## Requirement
Repeat exactly the lines below that lie between the line with "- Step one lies" and the line with "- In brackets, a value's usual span", counting both of those lines as part of the answer.

## Supplied information

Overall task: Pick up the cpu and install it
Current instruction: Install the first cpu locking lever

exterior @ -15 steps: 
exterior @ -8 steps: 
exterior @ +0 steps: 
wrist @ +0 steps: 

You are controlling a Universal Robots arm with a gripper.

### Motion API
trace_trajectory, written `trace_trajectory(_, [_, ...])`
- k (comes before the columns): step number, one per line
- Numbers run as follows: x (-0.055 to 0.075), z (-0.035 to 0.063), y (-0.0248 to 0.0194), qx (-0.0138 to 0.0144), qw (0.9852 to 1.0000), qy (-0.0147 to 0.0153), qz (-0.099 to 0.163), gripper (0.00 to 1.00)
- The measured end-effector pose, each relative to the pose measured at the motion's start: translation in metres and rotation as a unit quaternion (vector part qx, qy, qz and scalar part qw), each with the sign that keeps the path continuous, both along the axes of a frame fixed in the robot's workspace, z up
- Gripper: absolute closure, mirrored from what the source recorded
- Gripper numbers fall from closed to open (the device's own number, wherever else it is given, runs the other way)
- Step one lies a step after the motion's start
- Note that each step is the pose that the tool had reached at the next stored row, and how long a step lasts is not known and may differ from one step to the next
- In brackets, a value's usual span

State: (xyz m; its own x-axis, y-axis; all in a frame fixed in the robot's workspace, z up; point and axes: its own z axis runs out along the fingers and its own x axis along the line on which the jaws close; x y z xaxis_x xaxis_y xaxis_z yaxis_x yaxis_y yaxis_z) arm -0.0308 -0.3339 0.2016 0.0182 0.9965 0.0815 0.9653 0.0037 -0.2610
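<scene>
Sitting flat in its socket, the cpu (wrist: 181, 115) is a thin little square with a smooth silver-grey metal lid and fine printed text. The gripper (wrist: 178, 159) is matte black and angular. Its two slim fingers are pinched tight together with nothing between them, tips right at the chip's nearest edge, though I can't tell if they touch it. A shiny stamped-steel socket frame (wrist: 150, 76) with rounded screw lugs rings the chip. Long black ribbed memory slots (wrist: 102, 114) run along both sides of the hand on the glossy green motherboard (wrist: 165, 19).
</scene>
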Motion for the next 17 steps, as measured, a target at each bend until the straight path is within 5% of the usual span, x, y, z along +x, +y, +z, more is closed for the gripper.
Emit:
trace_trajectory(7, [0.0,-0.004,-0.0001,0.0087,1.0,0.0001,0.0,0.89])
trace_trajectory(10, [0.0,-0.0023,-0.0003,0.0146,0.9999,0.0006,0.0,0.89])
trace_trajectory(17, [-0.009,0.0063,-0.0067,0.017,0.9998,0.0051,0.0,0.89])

## Solution for this exercise
- Step one lies a step after the motion's start
- Note that each step is the pose that the tool had reached at the next stored row, and how long a step lasts is not known and may differ from one step to the next
- In brackets, a value's usual span

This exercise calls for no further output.